Piłkarze Włoch przegrali w towarzyskim meczu z Meksykiem 1:2. Obie drużyny wystąpią w finałach zbliżających się mistrzostw świata. Włosi będą bronić tytułu z 2006 roku.
Meksyk wyszedł na prowadzenie w 17. minucie po celnym uderzeniu napastnika Arsenalu Carlosa Veli. Przy tym golu asystę zanotował Giovani Dos Santos - piłkarz, który jeszcze 24 godziny wcześniej rozważał opuszczenie zgrupowania z powodu pominięcia przy powołaniach na mundial jego brata, Jonathana.

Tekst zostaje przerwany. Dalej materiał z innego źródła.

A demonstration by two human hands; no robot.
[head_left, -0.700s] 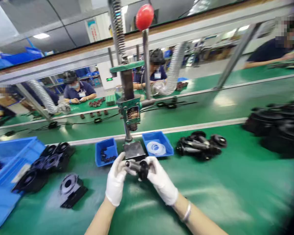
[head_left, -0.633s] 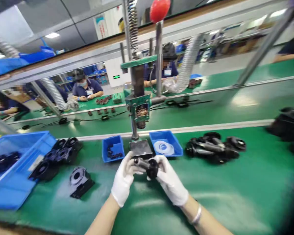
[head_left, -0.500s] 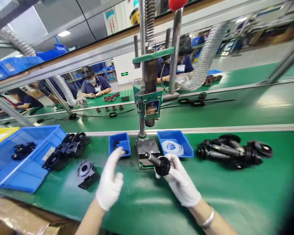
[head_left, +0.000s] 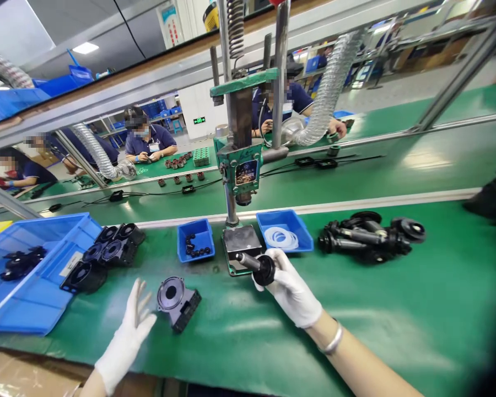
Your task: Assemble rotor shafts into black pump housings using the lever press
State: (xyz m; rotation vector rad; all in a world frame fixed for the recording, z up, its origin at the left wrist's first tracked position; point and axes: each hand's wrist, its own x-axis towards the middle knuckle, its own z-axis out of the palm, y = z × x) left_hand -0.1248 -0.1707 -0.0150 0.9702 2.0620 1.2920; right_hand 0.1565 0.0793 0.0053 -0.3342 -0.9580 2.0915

Włosi, znani z tego, że do meczów towarzyskich podchodzą po macoszemu, drugiego gola stracili w 84. minucie. Tym razem na listę strzelców wpisał się rezerwowy w tym meczu napastnik Guadalajary, Alberto Medina. Co ciekawe, przy golu Mediny asystował już 37-letni, legendarny snajper Meksyku, Cuahtemoc Blanco, wprowadzony chwilę wcześniej na boisko.
Mistrzów świata stać było jedynie na honorowego gola w końcówce spotkania, którego autorem został obrońca AS Bari Leonardo Bonucci.